Monday, May. 23, 1983
Off and Running
Thatcher calls a snap election
The campaign will be brief, but the election will present British voters with their starkest choice in a half-century. Prime Minister Margaret Thatcher has steered her Conservative Party hard to the right over the past four years. At the same time, the Labor Party, under the lackluster and ineffectual leadership of Michael Foot, offers a platform that is more leftist than ever before. The Social Democratic Party/Liberal Alliance, which is competing in general elections for the first time, adds a new element of uncertainty to the contest. Said Labor M.P. Tony Benn: "This is going to be the most fundamental election campaign we have ever fought in our lives."
Thatcher's announcement last week of new elections caught even some of her closest aides by surprise. But once she had made the decision, she wasted not a moment. By breakfast time Monday, she had informed her Cabinet. Shortly after noon, she drove to Buckingham Palace to tell Queen Elizabeth II. Within the hour, the news was out: the Prime Minister had called general elections for June 9, nearly a year before her five-year term was up.
As Thatcher's senior advisers had pointed out to her in a weekend meeting at Chequers, the Prime Minister's country estate, she is in a stronger position than any other British political leader since World War II. The latest MORI (Market and Opinion Research International) poll showed the Conservatives ahead with 49%, compared with 34% for the Labor Party and 15% for the Social Democratic Party/Liberal Alliance. Thatcher would have preferred to hold elections later in the fall or even next year, but her advisers urged her not to delay. Local elections a week earlier had confirmed recent polls showing that the Labor Party was picking up strength. Inflation, now down to nearly 4%, is expected to rise again later in the year.
Labor's Foot derided the Prime Minister for her "irresolute rush" to elections and charged that "care and compassion had been thrown out the window" during her term. Labor had favored later elections to give the party more time to close the rift between its radical left and moderate wings. But there was also grumbling among some Tory M.P.s, who noted that the party had not even selected its candidates in 20 constituencies. In fact, the 31-day campaign will interfere with several important international meetings. Thatcher promptly canceled talks with President Reagan in Washington on May 27. But she still planned to attend the seven-nation economic summit in Williamsburg, Va., from May 28 to 30.

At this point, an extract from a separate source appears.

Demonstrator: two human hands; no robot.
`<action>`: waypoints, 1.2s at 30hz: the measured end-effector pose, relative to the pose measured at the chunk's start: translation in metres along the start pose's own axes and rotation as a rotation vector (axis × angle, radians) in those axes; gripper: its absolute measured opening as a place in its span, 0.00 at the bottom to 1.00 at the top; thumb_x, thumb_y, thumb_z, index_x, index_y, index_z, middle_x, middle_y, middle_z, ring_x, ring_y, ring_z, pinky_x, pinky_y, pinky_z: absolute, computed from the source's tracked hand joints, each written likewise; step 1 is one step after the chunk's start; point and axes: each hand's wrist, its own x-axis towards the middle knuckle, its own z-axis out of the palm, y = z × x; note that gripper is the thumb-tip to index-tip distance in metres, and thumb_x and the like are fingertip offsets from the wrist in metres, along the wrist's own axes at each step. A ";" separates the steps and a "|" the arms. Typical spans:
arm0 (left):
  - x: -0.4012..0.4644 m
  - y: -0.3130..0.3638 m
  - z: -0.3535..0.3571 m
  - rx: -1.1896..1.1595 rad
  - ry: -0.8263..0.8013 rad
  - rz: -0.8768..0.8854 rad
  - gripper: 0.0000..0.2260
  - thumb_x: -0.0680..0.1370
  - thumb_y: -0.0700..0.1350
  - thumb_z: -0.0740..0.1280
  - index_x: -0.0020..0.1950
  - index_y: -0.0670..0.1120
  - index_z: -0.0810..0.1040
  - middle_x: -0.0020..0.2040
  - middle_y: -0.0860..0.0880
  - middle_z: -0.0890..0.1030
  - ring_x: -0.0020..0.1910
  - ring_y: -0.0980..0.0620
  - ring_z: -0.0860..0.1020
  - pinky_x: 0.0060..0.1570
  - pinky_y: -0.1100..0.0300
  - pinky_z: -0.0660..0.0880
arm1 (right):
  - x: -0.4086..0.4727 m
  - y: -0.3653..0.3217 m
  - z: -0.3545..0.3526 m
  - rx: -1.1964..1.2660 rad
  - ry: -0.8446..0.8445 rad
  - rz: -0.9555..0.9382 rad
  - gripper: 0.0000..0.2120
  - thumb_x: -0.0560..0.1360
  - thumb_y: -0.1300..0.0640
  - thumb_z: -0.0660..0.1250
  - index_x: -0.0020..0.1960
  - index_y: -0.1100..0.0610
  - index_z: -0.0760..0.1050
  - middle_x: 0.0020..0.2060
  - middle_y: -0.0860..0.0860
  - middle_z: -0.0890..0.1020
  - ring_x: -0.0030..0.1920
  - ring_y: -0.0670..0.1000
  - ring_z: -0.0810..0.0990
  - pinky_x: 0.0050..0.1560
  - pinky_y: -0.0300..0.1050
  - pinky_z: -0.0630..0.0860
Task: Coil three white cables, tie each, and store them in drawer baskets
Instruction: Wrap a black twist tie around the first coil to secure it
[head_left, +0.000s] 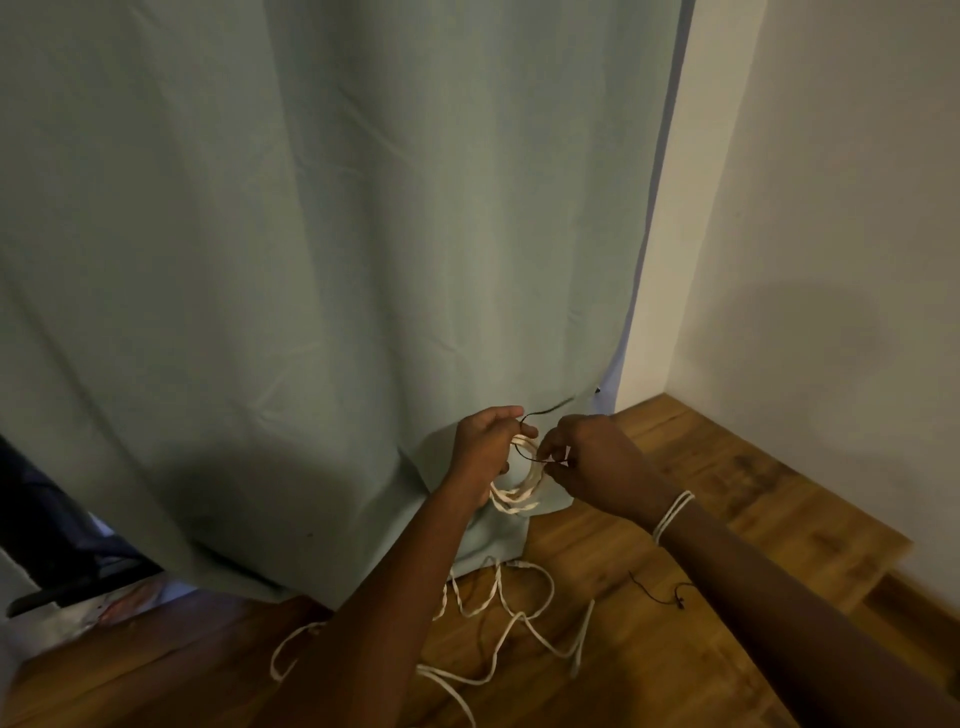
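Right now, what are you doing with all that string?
A person is tying up a coiled white cable. The left hand grips the coil while the right hand pinches a thin dark tie looped around it. More loose white cable lies uncoiled on the wooden floor below, in front of a green curtain.

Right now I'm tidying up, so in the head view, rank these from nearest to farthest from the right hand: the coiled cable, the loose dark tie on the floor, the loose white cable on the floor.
1. coiled cable, at the right hand's fingers.
2. loose dark tie, on the floor below the right forearm.
3. loose white cable, on the floor, lower left.
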 end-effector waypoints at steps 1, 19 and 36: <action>-0.001 0.000 0.000 0.014 0.000 0.034 0.11 0.78 0.40 0.63 0.53 0.49 0.83 0.42 0.49 0.86 0.38 0.54 0.78 0.27 0.65 0.69 | -0.002 0.001 -0.004 0.079 0.029 0.000 0.09 0.75 0.61 0.72 0.54 0.58 0.84 0.46 0.52 0.85 0.39 0.45 0.79 0.45 0.36 0.80; -0.018 0.011 0.032 0.083 -0.067 0.323 0.00 0.78 0.47 0.69 0.48 0.52 0.79 0.46 0.48 0.86 0.47 0.51 0.83 0.43 0.59 0.78 | 0.007 0.016 -0.017 1.486 0.545 0.638 0.07 0.77 0.66 0.68 0.53 0.66 0.81 0.49 0.61 0.85 0.47 0.57 0.86 0.46 0.45 0.83; -0.016 0.036 0.034 0.165 -0.006 0.403 0.05 0.77 0.39 0.69 0.44 0.44 0.83 0.39 0.48 0.86 0.40 0.52 0.84 0.45 0.58 0.79 | 0.016 0.029 -0.037 1.109 0.451 0.317 0.09 0.78 0.69 0.66 0.56 0.64 0.81 0.43 0.59 0.85 0.37 0.54 0.84 0.39 0.44 0.81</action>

The fact that the opposition is divided is a major plus for the Tories. But both Labor and the Alliance will argue that Britain's economy is far worse as a result of Thatcher's four years in office. Unemployment now stands at 13.6%--21A times the level when she took office--and it is sure to rise during the coming year. Labor has called for a $17.5 billion reflation of the economy to create jobs, a prospect that frightens some moderate economists, while the Alliance is proposing a more restrained program of government spending to boost the economy. The Tories will respond that inflation is the lowest in 15 years, and the government's tough, antistrike policy has tamed the trade unions.

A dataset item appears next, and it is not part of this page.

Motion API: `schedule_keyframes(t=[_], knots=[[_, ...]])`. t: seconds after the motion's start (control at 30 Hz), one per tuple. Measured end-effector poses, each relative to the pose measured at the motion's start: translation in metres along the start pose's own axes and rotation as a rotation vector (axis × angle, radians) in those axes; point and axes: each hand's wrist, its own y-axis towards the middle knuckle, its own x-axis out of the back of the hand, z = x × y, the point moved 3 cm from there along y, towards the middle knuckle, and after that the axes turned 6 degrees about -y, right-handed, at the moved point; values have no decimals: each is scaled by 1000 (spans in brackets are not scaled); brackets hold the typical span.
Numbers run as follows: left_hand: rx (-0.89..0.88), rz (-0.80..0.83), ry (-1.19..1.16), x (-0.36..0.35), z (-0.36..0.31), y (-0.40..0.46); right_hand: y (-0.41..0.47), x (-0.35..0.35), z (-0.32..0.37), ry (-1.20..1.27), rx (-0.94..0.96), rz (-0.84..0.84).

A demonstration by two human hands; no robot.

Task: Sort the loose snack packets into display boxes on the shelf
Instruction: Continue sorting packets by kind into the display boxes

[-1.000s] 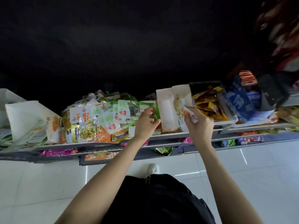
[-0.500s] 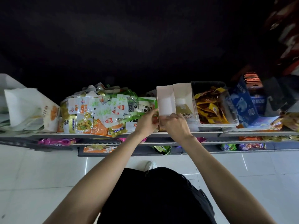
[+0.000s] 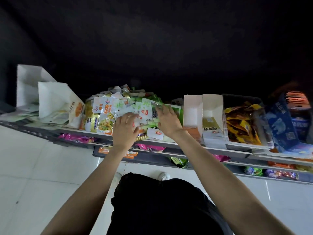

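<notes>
Both hands lie on the heap of loose snack packets (image 3: 118, 109) piled on the shelf (image 3: 220, 150). The left hand (image 3: 125, 129) rests flat on the packets, its fingers (image 3: 131, 116) straight and close together. The right hand (image 3: 166, 122) reaches deeper into the heap, fingers (image 3: 160, 108) loosely spread over a green-and-white packet; whether they pinch it cannot be told. Just right of the heap stand two white display boxes (image 3: 203, 114), then a clear bin (image 3: 243, 126) of yellow packets.
</notes>
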Motion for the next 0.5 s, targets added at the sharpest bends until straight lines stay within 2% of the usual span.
schedule_keyframes(t=[0.1, 0.2, 0.33, 0.5], knots=[[-7, 137, 73, -6, -1, -5, 11, -18, 0, -83, -71, 109], [29, 181, 102, -9, 2, -6, 5, -19, -2, -227, -26, -1], [43, 192, 76, -8, 3, -4, -5, -9, -9, -208, 16, -61], [53, 201, 44, -5, 1, 0, -17, 19, -9, -252, -51, -157]])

Another sharply drawn issue is defense. Although Labor's campaign manifesto carefully fudged its position to accommodate the strong internal differences, the party is on record as being opposed to the deployment of 160 U.S. cruise missiles. It also opposes the government's plans to purchase some 80 Trident submarine missiles from the U.S. Instead, Labor advocates a unilateral ban on all nuclear weapons in Britain. The party's candidates will undoubtedly get a strong boost from the Campaign for Nuclear Disarmament, which has vowed to field an army of volunteers to help elect M.P.s who endorse antinuclear policies.
As party strategists hastily planned logistics and mapped schedules, all the political leaders decided to kick off the campaign in Scotland. Liberal Party Leader David Steel, the S.D.P.'s Roy Jenkins and Labor's Foot planned to be in Glasgow. Thatcher happened to have a speaking engagement at the Scottish Conservative Party conference in Perth. With all the polls showing the Prime Minister so far ahead, her biggest concern was complacency. As she told a gathering of Tory M.P.s last week, "Opinion polls do not win elections. Work does."